Download or read book Spring Cannot Be Cancelled: David Hockney in Normandy written by Martin Gayford and published by Thames & Hudson. This book was released on 2021-05-25 with total page 273 pages. Available in PDF, EPUB and Kindle. Book excerpt: David Hockney reflects upon life and art as he experiences lockdown in rural Normandy in this inspiring book which includes conversations with the artist and his latest artworks. On turning eighty, David Hockney sought out rustic tranquility for the first time: a place to watch the sunset and the change of the seasons; a place to keep the madness of the world at bay. So when Covid-19 and lockdown struck, it made little difference to life at La Grande Cour, the centuries-old Normandy farmhouse where Hockney set up a studio a year earlier, in time to paint the arrival of spring. In fact, he relished the enforced isolation as an opportunity for even greater devotion to his art. Spring Cannot Be Cancelled is an uplifting manifesto that affirms art’s capacity to divert and inspire. It is based on a wealth of new conversations and correspondence between Hockney and art critic Martin Gayford, his long-time friend and collaborator. Their exchanges are illustrated by a selection of Hockney’s new Normandy drawings and paintings alongside works by Van Gogh, Monet, Bruegel, and others. We see how Hockney is propelled ever forward by his infectious enthusiasms and sense of wonder.

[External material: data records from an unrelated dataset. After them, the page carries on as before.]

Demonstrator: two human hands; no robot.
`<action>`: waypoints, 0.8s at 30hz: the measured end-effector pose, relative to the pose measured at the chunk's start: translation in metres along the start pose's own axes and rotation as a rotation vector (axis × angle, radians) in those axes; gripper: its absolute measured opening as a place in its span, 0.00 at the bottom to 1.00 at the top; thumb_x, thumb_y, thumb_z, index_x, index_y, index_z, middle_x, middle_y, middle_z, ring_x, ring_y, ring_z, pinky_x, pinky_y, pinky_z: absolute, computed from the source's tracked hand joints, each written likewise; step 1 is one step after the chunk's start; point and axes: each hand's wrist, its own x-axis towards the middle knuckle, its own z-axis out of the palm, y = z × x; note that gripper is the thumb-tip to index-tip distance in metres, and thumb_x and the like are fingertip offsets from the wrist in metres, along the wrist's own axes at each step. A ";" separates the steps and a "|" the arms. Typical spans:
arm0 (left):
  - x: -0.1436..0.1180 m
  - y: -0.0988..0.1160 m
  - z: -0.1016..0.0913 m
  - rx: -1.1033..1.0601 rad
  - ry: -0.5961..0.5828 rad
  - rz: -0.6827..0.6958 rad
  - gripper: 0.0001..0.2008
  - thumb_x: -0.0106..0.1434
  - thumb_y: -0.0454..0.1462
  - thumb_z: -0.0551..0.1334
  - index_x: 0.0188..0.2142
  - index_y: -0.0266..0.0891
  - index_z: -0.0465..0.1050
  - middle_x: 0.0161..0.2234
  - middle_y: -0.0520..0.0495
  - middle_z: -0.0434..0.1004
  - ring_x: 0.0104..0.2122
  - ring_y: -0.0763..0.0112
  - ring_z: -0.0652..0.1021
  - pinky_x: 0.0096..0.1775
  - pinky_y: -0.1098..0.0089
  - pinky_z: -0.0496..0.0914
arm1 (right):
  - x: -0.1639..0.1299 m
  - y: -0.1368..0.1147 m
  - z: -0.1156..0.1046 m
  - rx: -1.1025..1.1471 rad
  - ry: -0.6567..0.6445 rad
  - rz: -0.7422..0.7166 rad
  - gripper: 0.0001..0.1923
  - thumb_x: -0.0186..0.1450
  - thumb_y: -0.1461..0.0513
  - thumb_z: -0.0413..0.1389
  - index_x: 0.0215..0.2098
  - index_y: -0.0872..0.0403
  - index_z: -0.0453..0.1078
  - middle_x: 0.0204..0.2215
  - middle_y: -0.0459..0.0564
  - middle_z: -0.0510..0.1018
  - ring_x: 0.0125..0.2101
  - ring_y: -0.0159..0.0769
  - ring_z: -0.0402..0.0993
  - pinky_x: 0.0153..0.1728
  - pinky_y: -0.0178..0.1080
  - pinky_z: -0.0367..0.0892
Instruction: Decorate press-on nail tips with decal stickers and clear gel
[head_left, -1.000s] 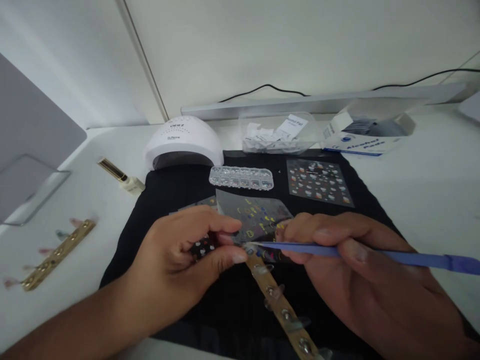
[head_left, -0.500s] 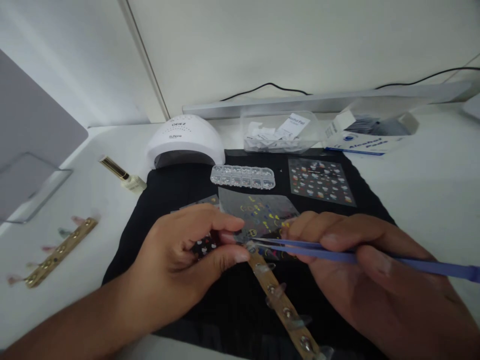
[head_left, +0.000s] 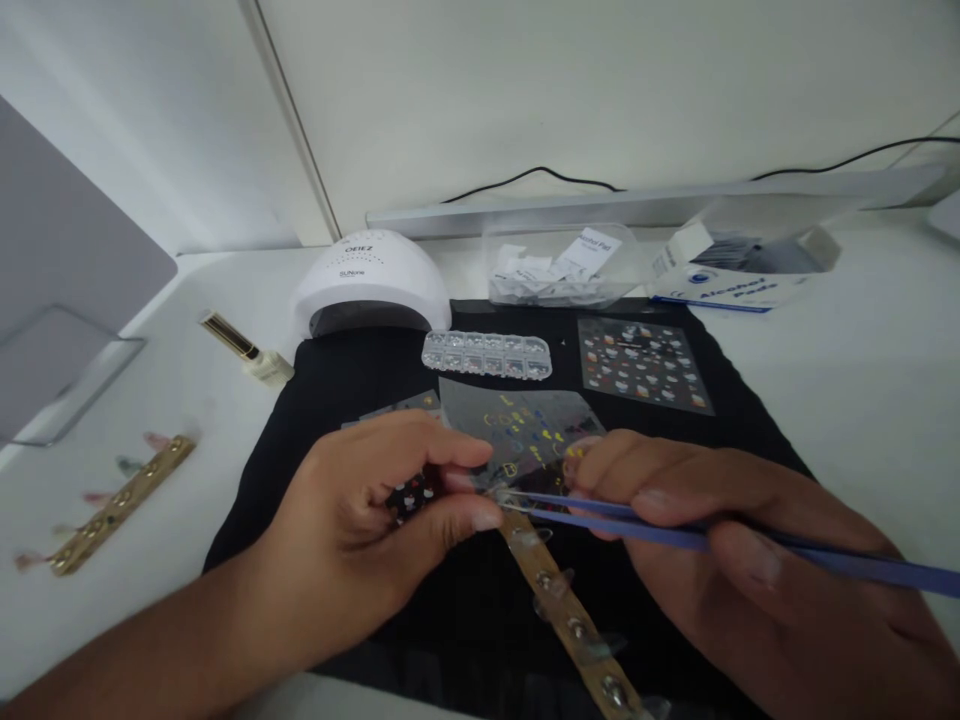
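My left hand (head_left: 382,520) is closed, thumb and forefinger pinching the far end of a wooden nail-tip strip (head_left: 559,600). Clear false nails stick out sideways along this strip, mounted on metal studs. In my right hand (head_left: 712,540) is a pair of blue tweezers (head_left: 675,530). The tweezers' metal tips, slightly apart, reach the strip's end right beside my left thumb; whether they grip anything there is too small to tell. Behind my fingers lies a clear sticker sheet (head_left: 517,425) with yellow and blue designs. A dark sticker sheet (head_left: 411,497) shows through the gap in my left hand.
On the black cloth (head_left: 337,380) are a clear rhinestone case (head_left: 486,356) and another sticker sheet (head_left: 645,365). Around it stand a white nail lamp (head_left: 371,285), a polish bottle (head_left: 266,367), a second nail strip (head_left: 124,505), a plastic tub (head_left: 562,290) and an alcohol-pad box (head_left: 739,285).
The tweezers have tilted, their rear end now lower, and their arms look farther apart. My right hand has shifted slightly down. My left hand keeps its pinch almost in place.
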 end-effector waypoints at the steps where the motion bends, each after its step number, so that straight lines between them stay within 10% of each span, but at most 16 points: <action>1: 0.000 0.000 0.000 -0.004 0.000 -0.003 0.07 0.60 0.31 0.70 0.39 0.40 0.80 0.29 0.53 0.79 0.30 0.77 0.78 0.34 0.78 0.73 | -0.001 0.000 -0.001 0.000 -0.005 -0.006 0.09 0.68 0.57 0.58 0.37 0.45 0.82 0.29 0.52 0.80 0.35 0.43 0.78 0.38 0.47 0.77; 24: 0.000 -0.003 0.001 -0.004 -0.005 -0.014 0.06 0.60 0.31 0.70 0.39 0.40 0.80 0.29 0.53 0.78 0.29 0.76 0.78 0.33 0.77 0.73 | 0.004 0.005 0.004 0.179 0.008 0.109 0.06 0.66 0.57 0.62 0.36 0.46 0.83 0.27 0.48 0.82 0.31 0.36 0.79 0.37 0.38 0.78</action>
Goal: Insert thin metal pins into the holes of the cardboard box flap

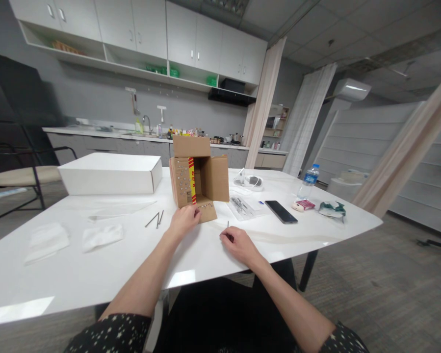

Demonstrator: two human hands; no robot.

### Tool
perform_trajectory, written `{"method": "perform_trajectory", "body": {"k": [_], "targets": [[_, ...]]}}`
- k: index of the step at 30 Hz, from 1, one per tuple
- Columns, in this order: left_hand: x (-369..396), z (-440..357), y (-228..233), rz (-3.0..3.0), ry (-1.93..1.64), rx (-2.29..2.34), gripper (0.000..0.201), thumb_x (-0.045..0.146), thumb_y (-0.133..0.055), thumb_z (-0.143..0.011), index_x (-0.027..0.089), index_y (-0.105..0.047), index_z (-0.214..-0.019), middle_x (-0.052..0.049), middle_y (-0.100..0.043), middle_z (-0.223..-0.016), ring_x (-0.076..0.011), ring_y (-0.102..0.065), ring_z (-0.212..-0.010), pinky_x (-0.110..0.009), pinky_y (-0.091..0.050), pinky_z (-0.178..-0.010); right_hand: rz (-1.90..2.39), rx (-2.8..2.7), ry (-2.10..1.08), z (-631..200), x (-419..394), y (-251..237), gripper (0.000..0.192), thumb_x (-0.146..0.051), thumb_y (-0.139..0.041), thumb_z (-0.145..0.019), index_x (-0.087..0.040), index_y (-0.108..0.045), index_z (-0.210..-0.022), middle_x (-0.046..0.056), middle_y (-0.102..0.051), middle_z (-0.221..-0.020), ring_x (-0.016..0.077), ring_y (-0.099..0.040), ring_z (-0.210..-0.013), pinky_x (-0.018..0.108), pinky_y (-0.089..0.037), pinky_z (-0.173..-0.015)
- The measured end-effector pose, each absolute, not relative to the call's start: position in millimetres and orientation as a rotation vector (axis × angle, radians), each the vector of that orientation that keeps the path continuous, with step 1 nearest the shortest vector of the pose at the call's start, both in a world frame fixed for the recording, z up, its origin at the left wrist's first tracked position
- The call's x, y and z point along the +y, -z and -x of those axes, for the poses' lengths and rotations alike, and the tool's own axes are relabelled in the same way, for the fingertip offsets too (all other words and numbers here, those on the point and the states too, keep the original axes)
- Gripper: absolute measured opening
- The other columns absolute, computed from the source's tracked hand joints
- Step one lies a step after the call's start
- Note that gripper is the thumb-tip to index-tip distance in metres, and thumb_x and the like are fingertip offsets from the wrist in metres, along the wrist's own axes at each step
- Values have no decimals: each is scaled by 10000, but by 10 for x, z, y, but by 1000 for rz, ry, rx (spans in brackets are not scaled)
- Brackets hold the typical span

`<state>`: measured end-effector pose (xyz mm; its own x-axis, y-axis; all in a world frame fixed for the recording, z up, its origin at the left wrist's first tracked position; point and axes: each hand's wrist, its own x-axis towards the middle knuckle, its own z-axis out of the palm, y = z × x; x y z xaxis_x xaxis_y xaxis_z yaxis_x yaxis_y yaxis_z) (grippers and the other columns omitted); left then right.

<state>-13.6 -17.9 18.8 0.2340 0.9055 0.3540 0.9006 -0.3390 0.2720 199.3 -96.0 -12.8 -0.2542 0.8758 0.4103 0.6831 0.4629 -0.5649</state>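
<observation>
An open cardboard box [220, 179] lies on its side on the white table, its opening facing me and its flaps spread. Rows of small shiny studs dot the left flap, and several more sit on the lower flap [208, 214]. My left hand [184, 220] is closed at the left edge of that lower flap, fingers curled against the cardboard. Just right of the box, my right hand [240, 243] is closed in a pinch above the table. A thin dark pin-like piece [227, 224] sticks up from its fingertips; its kind is too small to tell.
On the left are nails [157, 219], folded white cloths [102, 237] and a white box [110, 174]. To the right lie a clear plastic pack [242, 207], a phone [281, 212], a small pink pack [303, 205], a water bottle [309, 181] and a green-white packet [331, 210].
</observation>
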Motion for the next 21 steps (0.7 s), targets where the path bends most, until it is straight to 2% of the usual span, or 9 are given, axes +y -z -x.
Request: {"method": "perform_trajectory", "body": {"k": [9, 14, 21], "targets": [[-181, 123, -197, -2451, -792, 1772, 235, 268, -441, -886, 202, -666, -908, -83, -722, -976, -222, -659, -900, -293, -452, -778, 1299, -2016, -349, -1991, -959, 130, 173, -168, -534, -861, -173, -698, -808, 36, -670, -778, 151, -569, -701, 249, -414, -680], [-138, 82, -145, -2508, -877, 1741, 220, 278, -447, -903, 194, -635, -981, -85, -681, -1044, -227, -618, -1000, -322, -446, -848, 1300, -2010, -365, -1981, -972, 112, 169, -160, -538, -856, -170, -700, -809, 37, -673, -777, 150, -570, -697, 250, -416, -682], [-186, -74, -115, -2658, -933, 1697, 334, 320, -420, -940, 247, -571, -1229, -106, -599, -1185, -256, -520, -1115, -396, -402, -937, 1298, -2019, -355, -1991, -941, 137, 164, -164, -544, -859, -170, -700, -808, 34, -673, -773, 149, -570, -691, 248, -415, -675]]}}
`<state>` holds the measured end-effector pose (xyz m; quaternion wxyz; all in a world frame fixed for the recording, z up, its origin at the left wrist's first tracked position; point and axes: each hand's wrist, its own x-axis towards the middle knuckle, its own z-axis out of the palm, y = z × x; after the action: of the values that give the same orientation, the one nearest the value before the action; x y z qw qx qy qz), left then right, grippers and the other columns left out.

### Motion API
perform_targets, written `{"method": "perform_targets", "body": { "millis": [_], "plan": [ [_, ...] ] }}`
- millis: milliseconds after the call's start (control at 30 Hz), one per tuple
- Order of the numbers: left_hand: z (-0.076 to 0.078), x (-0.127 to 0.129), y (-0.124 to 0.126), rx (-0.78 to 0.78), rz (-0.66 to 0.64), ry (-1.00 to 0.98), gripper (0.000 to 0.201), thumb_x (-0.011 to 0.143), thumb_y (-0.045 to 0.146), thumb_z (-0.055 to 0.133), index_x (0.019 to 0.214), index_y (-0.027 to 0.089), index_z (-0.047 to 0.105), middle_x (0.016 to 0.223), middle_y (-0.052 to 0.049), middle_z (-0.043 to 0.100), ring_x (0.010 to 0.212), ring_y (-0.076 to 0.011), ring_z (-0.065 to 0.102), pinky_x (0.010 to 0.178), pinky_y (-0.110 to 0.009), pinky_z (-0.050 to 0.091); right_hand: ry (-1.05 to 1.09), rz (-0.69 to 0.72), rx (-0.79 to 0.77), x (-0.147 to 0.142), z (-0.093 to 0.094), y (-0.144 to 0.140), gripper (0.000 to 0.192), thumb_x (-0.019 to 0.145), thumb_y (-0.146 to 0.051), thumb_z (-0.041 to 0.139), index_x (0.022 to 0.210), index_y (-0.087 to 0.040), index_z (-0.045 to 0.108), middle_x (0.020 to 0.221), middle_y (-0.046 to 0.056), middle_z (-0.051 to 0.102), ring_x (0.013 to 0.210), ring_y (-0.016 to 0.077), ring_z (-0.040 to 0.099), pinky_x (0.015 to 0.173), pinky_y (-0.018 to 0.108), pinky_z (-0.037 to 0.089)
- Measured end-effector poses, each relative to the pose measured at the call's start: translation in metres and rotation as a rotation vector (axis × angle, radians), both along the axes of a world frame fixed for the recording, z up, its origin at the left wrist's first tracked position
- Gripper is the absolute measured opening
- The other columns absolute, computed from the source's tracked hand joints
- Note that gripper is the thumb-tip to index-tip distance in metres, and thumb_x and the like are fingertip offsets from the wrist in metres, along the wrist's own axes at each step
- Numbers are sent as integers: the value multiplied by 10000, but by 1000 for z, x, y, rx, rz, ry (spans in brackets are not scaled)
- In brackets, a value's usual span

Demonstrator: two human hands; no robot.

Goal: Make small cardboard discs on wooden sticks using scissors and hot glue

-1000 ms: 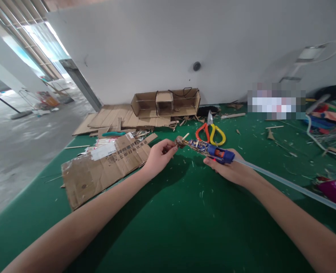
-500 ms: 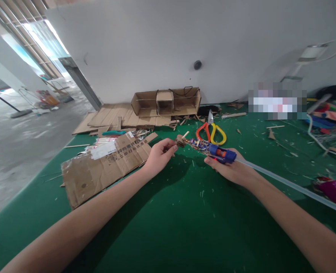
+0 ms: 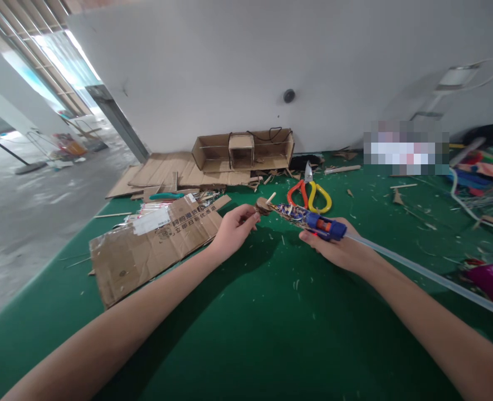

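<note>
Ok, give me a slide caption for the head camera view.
Right hand aims a blue glue gun at a small cardboard piece pinched by the left hand.

Both bare forearms reach forward from the lower corners and converge toward the middle of the view. The left hand (image 3: 232, 231) is held palm inward with its fingers curled and the thumb and fingertips pinched together in a small grip. The right hand (image 3: 340, 248) lies lower and flatter, knuckles up, its fingers wrapped in a closed grip, wrist straight in line with the forearm.
</note>
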<state>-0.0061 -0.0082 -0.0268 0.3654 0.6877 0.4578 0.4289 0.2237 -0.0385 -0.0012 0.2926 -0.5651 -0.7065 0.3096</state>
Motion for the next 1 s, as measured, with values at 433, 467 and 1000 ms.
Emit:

A lifelong contrarian, he has been in the public eye for sixty years, yet remains entirely unconcerned by the view of critics or even history. He is utterly absorbed by his four acres of northern France and by the themes that have fascinated him for decades: light, color, space, perception, water, trees. He has much to teach us, not only about how to see . . . but about how to live.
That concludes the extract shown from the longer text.